- ACTIVITY:
A word-for-word retyping of the listing is the goal.

- INPUT DATA:
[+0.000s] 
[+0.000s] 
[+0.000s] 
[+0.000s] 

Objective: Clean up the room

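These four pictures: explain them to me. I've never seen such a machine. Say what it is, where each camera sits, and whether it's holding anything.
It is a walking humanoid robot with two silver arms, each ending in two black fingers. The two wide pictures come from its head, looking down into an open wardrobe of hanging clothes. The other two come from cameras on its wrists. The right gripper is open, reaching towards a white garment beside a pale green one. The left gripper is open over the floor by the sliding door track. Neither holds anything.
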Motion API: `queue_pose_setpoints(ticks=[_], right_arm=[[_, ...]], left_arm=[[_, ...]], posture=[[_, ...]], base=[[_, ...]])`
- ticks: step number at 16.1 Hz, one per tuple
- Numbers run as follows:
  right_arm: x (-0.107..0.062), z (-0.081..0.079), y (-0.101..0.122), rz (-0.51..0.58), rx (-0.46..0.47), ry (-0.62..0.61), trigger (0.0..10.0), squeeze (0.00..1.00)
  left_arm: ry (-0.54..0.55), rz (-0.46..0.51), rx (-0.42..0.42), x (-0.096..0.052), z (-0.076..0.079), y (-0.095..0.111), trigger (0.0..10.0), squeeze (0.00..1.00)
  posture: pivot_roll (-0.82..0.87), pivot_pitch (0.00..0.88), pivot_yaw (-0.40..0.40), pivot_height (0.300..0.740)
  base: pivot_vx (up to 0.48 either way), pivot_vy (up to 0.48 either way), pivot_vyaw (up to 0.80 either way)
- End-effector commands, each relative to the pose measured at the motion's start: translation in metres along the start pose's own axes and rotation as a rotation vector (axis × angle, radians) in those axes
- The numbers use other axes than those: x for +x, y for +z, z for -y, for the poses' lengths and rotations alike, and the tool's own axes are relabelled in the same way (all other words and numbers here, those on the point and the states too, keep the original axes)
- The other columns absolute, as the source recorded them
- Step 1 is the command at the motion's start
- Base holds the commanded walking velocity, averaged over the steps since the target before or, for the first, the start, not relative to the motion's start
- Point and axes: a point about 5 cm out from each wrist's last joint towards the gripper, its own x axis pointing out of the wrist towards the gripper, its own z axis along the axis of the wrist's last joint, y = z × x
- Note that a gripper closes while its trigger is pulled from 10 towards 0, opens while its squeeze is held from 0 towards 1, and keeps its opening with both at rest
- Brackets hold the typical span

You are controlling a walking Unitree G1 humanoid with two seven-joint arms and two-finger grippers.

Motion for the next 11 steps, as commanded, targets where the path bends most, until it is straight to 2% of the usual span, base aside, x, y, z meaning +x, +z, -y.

- EXERCISE ANSWER:
[+0.000s] 
[+0.000s] 
[+0.000s] 
[+0.000s] 

Objective: Clean up the room

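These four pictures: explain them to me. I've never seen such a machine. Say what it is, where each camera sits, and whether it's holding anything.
It is a walking humanoid robot with two silver arms, each ending in two black fingers. The two wide pictures come from its head, looking down into an open wardrobe of hanging clothes. The other two come from cameras on its wrists. The right gripper is open, reaching towards a white garment beside a pale green one. The left gripper is open over the floor by the sliding door track. Neither holds anything.
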Motion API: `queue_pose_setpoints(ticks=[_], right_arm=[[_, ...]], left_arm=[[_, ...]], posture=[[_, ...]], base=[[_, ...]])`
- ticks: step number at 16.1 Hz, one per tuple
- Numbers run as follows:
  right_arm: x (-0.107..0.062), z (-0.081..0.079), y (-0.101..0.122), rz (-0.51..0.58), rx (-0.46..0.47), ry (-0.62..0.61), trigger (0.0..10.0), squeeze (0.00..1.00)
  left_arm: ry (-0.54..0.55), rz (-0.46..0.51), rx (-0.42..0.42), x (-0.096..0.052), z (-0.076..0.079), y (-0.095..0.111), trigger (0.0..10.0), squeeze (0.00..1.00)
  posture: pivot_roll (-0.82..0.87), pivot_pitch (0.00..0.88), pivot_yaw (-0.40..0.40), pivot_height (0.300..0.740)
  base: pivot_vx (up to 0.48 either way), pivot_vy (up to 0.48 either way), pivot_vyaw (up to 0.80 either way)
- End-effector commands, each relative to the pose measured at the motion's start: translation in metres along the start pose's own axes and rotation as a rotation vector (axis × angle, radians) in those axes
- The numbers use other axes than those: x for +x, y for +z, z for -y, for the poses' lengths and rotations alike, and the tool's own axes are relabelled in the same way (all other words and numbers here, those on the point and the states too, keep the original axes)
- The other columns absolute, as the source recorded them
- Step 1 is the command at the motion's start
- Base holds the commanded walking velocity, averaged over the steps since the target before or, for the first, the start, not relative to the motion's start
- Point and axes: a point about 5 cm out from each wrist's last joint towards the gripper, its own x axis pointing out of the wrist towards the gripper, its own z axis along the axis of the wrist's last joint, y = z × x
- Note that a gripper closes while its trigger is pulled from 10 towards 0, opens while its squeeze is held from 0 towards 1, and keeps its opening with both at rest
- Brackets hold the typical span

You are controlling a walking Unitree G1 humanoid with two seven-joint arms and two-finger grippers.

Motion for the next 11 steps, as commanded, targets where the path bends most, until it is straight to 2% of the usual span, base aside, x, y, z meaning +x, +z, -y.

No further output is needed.